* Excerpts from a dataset
Segment Open

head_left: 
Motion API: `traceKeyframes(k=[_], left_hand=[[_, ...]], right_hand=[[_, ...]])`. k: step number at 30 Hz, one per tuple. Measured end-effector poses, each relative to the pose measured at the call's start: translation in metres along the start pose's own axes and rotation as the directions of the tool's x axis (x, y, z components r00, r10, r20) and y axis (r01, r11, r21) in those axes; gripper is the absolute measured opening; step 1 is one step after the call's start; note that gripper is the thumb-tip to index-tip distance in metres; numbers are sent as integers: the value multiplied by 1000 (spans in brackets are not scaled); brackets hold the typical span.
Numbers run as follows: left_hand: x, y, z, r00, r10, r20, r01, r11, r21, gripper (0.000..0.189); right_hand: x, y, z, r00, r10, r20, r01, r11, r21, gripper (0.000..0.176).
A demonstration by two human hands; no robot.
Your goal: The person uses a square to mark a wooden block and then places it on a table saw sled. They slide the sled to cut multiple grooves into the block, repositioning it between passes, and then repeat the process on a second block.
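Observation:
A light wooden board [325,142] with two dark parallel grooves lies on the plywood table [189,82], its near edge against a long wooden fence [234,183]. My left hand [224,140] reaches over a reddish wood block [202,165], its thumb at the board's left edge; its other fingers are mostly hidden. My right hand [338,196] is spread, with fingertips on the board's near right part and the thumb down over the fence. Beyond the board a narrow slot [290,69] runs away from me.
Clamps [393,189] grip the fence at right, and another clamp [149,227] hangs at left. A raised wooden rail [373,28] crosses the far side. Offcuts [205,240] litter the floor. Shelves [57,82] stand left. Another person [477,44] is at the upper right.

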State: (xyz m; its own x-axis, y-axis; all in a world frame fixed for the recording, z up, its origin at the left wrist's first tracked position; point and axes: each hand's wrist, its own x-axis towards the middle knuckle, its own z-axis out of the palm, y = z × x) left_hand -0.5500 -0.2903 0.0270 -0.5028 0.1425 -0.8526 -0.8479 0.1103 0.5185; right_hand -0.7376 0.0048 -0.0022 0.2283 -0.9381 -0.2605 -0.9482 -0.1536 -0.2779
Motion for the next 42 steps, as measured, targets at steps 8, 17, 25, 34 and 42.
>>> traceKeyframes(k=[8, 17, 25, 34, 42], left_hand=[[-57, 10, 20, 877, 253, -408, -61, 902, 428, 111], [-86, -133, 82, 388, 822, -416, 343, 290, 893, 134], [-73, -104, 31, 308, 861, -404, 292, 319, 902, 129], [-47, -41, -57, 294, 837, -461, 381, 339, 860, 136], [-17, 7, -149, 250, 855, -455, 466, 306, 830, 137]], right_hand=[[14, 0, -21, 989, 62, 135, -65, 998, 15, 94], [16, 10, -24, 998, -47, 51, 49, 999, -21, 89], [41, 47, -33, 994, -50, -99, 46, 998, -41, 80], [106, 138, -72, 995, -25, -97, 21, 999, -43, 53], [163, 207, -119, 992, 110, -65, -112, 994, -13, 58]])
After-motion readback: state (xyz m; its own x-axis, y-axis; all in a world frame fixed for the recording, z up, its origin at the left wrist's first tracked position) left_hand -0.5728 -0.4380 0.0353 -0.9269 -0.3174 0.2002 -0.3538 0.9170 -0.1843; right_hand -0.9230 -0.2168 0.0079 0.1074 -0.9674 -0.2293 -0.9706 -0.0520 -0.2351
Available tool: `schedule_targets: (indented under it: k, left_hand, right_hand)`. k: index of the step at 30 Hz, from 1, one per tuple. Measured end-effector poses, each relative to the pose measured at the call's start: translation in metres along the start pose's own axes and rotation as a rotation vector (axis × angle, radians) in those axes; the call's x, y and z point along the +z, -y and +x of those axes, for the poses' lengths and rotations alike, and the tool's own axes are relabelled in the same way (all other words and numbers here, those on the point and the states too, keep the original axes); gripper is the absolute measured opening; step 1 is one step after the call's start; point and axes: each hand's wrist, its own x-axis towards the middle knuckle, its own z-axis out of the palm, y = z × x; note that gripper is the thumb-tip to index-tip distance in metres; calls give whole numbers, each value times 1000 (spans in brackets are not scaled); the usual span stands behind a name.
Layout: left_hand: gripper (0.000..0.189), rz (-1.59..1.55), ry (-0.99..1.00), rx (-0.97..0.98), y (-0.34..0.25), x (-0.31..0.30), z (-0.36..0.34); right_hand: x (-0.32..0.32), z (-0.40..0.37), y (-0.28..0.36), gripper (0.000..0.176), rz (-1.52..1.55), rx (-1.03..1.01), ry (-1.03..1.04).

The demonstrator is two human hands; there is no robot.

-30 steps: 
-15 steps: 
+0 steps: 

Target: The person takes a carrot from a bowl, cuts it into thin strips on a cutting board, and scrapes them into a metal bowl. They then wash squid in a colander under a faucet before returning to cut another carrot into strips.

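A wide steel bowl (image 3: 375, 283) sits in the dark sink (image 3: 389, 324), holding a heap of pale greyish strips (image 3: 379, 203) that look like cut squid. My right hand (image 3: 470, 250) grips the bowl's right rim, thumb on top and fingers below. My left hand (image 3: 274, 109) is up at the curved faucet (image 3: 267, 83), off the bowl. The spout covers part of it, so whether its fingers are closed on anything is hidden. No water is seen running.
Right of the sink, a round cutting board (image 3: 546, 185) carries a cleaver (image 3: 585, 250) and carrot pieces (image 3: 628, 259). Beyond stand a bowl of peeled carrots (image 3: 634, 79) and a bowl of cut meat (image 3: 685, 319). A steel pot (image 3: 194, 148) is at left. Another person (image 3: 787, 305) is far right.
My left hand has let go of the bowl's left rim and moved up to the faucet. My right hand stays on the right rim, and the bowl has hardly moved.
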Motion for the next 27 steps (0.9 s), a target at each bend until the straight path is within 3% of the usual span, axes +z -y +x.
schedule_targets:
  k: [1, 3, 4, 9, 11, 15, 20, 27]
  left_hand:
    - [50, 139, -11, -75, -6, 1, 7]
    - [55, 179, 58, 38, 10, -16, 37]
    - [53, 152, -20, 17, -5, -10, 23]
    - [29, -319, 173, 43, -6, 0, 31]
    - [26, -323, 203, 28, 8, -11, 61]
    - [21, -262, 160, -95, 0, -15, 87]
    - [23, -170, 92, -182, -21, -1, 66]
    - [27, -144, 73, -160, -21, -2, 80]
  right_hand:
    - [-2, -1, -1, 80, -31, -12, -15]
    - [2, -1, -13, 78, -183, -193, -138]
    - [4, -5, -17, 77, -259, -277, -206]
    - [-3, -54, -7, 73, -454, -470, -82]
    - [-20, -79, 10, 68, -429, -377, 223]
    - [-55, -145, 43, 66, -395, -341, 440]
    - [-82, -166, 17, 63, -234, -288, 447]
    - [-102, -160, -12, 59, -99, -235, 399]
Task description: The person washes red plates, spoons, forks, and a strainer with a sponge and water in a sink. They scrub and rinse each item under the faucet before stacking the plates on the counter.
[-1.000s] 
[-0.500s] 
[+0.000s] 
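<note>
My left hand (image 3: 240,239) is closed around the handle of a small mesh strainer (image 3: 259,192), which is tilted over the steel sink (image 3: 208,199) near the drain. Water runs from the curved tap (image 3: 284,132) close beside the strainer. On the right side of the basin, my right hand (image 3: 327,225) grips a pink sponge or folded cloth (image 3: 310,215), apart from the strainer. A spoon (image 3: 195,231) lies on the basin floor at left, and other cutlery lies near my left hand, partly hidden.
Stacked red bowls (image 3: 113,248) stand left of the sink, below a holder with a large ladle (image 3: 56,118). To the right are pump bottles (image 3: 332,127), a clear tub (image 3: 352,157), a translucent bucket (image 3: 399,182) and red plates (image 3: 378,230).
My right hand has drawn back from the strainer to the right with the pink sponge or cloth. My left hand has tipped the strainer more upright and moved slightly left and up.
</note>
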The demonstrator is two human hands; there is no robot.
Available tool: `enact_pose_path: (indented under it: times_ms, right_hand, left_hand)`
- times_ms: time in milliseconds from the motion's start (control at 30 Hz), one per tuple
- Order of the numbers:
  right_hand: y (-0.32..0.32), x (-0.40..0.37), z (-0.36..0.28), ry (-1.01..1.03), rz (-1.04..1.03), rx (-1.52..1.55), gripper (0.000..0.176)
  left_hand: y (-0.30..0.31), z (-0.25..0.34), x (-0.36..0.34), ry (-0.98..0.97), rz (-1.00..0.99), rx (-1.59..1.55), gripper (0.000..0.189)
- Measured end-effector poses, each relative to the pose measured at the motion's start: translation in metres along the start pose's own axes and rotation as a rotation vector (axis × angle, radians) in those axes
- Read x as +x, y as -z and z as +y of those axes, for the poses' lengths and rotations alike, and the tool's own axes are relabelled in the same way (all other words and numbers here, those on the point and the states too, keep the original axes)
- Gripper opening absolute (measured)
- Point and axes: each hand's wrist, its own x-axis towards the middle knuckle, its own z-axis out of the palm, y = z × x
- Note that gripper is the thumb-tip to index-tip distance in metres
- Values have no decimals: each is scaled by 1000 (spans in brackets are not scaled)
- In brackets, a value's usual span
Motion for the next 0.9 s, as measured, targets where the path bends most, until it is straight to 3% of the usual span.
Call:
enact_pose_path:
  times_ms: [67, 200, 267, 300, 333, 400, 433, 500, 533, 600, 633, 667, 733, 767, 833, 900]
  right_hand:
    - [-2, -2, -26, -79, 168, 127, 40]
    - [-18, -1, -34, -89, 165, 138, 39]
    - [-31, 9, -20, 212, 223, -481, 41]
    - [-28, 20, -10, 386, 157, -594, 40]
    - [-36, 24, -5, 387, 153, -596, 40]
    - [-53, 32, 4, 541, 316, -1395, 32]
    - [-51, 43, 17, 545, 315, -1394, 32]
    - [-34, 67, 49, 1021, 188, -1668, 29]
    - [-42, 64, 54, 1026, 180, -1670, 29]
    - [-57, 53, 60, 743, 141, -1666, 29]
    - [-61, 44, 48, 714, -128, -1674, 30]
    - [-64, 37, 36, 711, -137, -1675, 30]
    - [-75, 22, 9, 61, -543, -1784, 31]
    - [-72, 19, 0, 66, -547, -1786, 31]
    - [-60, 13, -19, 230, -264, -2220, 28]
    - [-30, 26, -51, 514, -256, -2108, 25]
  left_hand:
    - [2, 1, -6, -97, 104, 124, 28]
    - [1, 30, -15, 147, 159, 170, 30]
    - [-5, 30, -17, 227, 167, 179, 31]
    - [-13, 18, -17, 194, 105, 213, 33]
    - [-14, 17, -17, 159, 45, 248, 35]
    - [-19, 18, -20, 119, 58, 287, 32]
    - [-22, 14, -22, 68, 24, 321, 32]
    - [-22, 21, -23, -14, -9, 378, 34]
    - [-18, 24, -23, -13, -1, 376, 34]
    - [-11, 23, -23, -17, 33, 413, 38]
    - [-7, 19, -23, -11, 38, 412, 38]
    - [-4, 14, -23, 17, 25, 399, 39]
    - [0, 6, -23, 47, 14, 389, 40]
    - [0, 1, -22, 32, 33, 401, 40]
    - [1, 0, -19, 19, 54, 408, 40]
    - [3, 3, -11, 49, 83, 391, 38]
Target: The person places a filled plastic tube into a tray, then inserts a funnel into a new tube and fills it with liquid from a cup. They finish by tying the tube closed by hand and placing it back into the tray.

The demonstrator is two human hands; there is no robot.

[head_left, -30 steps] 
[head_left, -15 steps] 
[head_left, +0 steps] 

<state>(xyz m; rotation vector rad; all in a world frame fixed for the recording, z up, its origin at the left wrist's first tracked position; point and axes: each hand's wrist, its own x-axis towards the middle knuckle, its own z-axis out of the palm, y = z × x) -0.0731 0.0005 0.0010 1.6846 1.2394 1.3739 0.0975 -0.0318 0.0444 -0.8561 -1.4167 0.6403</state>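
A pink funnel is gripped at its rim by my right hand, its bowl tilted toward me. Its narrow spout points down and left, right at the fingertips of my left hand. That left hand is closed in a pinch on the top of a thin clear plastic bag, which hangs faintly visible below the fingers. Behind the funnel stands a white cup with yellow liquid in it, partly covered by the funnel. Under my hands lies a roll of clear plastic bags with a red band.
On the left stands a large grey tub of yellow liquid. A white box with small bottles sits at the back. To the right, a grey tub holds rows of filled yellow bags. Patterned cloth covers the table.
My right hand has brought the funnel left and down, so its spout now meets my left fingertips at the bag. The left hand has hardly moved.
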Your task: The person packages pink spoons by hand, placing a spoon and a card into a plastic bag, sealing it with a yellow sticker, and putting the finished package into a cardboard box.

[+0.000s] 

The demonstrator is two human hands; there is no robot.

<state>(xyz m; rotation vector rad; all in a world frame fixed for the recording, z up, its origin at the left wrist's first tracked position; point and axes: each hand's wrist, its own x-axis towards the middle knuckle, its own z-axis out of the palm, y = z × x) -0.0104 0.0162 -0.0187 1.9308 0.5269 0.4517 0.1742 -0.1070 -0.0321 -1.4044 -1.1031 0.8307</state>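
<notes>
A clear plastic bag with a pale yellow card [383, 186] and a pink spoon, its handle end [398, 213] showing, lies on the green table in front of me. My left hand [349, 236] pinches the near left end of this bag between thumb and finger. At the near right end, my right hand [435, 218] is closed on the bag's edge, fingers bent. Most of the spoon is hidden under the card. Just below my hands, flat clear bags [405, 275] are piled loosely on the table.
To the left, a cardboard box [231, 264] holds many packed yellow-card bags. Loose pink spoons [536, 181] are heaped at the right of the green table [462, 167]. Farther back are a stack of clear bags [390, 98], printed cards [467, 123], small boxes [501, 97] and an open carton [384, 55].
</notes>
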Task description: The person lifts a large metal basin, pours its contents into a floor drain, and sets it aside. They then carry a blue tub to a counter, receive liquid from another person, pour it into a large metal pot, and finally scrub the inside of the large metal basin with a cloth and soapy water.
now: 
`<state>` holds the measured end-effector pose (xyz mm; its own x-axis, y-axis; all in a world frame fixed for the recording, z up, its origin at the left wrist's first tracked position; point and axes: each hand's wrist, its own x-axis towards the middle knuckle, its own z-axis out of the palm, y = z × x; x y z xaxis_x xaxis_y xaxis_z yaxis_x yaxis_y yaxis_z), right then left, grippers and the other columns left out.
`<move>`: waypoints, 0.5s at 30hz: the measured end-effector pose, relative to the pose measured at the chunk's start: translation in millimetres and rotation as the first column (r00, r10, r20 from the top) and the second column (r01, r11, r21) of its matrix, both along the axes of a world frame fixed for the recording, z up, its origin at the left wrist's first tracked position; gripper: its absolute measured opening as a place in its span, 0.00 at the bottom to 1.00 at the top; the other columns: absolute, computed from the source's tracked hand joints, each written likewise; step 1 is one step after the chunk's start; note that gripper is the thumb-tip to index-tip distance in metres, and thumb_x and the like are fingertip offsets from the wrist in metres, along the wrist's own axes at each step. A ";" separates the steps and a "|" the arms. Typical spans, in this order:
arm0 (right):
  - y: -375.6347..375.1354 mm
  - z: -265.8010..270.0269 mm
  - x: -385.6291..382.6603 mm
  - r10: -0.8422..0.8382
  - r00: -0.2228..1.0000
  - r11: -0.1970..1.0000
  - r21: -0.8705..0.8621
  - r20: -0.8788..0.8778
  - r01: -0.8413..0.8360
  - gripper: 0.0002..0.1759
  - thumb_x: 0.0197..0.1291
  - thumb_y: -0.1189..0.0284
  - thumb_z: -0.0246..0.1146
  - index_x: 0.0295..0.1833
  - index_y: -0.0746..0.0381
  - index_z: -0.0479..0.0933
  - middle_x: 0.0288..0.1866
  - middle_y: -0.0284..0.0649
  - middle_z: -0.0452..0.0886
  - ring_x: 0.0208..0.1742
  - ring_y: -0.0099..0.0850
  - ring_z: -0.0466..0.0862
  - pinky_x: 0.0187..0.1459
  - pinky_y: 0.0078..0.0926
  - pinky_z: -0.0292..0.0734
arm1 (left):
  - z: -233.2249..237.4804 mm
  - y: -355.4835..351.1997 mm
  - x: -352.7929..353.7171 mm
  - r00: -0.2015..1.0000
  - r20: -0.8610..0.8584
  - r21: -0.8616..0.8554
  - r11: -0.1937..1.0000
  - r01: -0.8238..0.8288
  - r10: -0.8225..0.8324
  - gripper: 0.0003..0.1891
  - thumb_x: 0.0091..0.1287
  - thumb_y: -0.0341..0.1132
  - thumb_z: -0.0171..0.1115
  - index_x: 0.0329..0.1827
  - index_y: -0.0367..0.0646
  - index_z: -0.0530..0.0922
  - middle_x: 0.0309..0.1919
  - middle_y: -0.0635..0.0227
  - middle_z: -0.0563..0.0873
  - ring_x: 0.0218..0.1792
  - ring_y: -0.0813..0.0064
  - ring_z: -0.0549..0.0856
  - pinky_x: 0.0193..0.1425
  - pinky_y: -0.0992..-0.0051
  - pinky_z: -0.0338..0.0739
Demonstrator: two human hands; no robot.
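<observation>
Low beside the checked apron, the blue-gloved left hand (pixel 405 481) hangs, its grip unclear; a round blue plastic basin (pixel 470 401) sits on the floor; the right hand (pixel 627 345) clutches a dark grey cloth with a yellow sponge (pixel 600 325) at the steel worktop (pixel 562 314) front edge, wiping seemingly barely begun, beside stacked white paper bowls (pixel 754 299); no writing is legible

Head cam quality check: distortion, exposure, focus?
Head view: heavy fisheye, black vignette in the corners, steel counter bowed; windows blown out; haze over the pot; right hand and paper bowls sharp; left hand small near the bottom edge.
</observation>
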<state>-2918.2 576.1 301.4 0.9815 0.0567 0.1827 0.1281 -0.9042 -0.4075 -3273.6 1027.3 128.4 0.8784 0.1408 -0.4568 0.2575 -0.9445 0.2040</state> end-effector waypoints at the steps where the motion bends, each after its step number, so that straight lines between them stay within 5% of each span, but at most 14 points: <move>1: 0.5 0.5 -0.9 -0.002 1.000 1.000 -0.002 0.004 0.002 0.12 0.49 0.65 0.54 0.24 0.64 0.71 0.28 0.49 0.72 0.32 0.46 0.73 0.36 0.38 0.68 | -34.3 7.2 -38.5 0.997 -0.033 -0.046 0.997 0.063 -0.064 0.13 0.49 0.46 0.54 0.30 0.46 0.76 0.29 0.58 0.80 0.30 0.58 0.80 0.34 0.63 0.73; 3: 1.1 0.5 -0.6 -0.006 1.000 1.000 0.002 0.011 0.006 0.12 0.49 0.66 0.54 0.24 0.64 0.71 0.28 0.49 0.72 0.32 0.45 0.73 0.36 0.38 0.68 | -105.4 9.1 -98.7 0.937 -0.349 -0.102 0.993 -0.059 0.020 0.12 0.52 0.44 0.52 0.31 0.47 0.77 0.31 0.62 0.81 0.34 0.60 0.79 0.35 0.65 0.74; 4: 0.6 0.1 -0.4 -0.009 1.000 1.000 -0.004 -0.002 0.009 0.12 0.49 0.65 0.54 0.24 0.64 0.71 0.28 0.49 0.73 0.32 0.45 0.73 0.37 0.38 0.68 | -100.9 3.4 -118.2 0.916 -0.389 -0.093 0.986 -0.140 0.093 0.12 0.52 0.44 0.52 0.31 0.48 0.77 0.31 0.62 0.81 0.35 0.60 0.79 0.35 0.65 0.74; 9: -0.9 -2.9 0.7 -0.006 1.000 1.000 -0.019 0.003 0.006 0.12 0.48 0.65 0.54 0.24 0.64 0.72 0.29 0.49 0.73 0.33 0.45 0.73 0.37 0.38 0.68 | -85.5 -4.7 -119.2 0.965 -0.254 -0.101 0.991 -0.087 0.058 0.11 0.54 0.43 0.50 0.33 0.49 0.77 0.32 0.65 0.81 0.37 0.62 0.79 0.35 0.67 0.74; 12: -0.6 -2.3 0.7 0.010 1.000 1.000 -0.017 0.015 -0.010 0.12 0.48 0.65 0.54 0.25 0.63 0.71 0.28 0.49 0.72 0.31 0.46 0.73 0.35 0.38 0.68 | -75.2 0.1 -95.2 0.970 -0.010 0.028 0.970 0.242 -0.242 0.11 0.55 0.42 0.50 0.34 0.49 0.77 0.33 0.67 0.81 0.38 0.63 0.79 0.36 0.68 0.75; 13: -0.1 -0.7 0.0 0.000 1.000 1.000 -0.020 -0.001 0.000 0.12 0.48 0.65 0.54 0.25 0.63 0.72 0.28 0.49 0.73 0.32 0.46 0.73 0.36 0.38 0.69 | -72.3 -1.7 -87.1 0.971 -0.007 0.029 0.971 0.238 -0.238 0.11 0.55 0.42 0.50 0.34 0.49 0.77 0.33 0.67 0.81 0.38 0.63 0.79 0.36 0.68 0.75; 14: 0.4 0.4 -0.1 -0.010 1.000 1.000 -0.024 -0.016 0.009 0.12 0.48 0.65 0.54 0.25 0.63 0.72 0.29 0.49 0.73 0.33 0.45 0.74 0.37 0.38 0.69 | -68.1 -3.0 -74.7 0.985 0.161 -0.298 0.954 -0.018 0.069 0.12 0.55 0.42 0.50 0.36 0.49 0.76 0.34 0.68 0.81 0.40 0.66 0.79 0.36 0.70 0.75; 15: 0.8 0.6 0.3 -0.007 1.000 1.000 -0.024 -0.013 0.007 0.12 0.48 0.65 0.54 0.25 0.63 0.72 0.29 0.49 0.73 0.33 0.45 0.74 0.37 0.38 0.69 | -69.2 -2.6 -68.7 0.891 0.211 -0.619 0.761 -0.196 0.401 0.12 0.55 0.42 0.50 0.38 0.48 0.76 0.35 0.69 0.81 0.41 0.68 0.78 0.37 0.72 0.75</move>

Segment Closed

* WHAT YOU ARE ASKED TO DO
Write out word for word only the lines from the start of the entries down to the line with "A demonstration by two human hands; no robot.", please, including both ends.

* WORKED SOLUTION
head_left: 
Motion API: `traceKeyframes(k=[_], left_hand=[[_, ...]], right_hand=[[_, ...]])`. k: step number at 30 Hz, one per tuple. Measured end-effector poses, each relative to the pose measured at the call's start: translation in metres along the start pose's own axes and rotation as the directions of the tool's x axis (x, y, z components r00, r10, r20) and y axis (r01, r11, r21) in those axes; gripper is the absolute measured opening; step 1 is one step after the call's start; note that gripper is the thumb-tip to index-tip distance in metres; numbers are sent as integers: the value multiplied by 1000 (spans in brackets are not scaled); brackets hold the typical span.
Numbers run as follows: left_hand: x, y, z, r00, r10, r20, r01, r11, r21, gripper (0.000..0.189); right_hand: x, y, z, r00, r10, r20, r01, r11, r21, gripper (0.000..0.176).
A demonstration by two human hands; no robot.

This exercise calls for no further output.